ACTIVITY:
Search the data below for the line containing "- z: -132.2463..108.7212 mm", then please set down that line and all remaining ones exactly as written.

====== EXERCISE DATA

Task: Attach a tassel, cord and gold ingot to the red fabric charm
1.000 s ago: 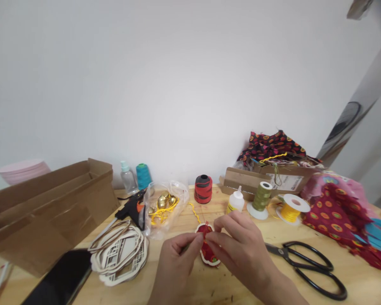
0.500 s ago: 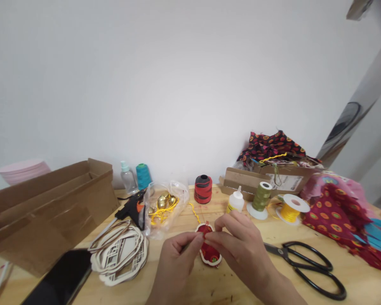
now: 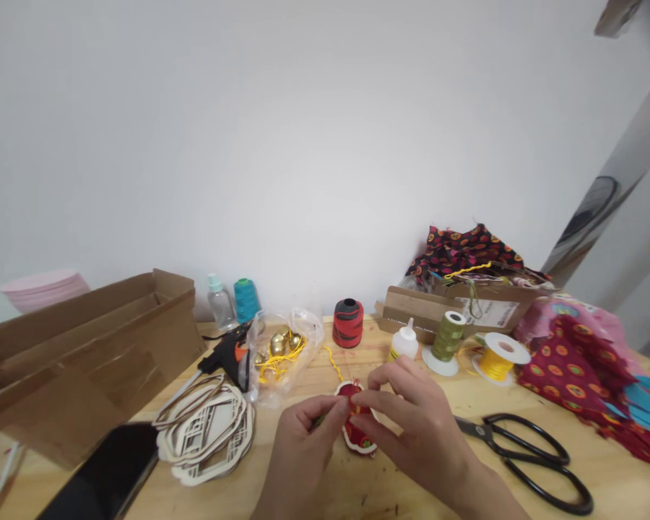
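A small red fabric ornament (image 3: pixel 356 435) with a white edge lies on the wooden table (image 3: pixel 422 498), low in the middle of the head view. My left hand (image 3: pixel 303 451) pinches at its left side, fingers closed. My right hand (image 3: pixel 412 422) pinches at its top from the right, with thumb and forefinger together on the red piece. A thin yellow cord (image 3: pixel 333 362) runs from the ornament toward the back. What lies between the fingertips beyond the ornament is too small to make out.
Black scissors (image 3: pixel 531 451) lie right of my hands. Behind stand a glue bottle (image 3: pixel 404 341), green (image 3: pixel 447 336), yellow (image 3: pixel 497 357) and red-black (image 3: pixel 347 323) spools. A bag of gold bells (image 3: pixel 279 350), glue gun (image 3: pixel 224 355), wooden cut-outs (image 3: pixel 206 433), phone (image 3: pixel 100 477) and cardboard box (image 3: pixel 76 361) sit left; patterned fabric (image 3: pixel 579 361) right.
My hands have stayed on the ornament, with the right fingers shifting slightly down and left over its top. Nothing else on the table has moved.
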Demonstrator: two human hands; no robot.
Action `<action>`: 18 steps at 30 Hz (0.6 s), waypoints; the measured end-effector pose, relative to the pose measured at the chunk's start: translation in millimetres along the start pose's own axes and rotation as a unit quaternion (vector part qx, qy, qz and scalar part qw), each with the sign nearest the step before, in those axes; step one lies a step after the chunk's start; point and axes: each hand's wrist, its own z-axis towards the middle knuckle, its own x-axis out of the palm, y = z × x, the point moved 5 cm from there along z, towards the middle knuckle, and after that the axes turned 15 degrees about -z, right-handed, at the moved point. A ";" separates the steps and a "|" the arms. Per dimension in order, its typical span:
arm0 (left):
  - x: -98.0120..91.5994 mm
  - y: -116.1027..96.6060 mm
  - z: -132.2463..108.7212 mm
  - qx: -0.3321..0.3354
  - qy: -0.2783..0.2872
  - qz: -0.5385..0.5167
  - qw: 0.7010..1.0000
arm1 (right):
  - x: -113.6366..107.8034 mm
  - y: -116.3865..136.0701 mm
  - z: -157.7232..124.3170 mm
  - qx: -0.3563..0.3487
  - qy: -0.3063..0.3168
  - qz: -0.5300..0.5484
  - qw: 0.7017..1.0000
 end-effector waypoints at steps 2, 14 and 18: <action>-1.1 3.5 1.0 -0.014 0.000 -0.025 1.000 | -0.9 -0.3 0.2 0.003 -0.002 -0.011 1.000; -0.5 6.7 1.3 -0.026 0.010 -0.044 0.999 | 4.7 0.7 -0.8 -0.015 -0.007 -0.036 0.999; 0.2 5.6 0.3 -0.017 0.015 -0.034 0.999 | 3.9 1.7 -0.4 -0.013 -0.008 -0.046 0.999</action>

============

TASK RESPONSE:
  - z: -132.2463..108.7212 mm
  - qx: -0.3321..0.3354
  - qy: -0.2783..0.2872
  - qz: -0.5385..0.5167
  - qw: 0.7010..1.0000
arm1 (right):
  - x: -113.6366..107.8034 mm
  - y: -116.3865..136.0701 mm
  - z: -157.7232..124.3170 mm
  - qx: -0.3563..0.3487
  - qy: -0.3063..0.3168
  - qz: -0.5300..0.5484
  - qw: 0.7017..1.0000
 end-effector waypoints at steps 2, 14 and 18: <action>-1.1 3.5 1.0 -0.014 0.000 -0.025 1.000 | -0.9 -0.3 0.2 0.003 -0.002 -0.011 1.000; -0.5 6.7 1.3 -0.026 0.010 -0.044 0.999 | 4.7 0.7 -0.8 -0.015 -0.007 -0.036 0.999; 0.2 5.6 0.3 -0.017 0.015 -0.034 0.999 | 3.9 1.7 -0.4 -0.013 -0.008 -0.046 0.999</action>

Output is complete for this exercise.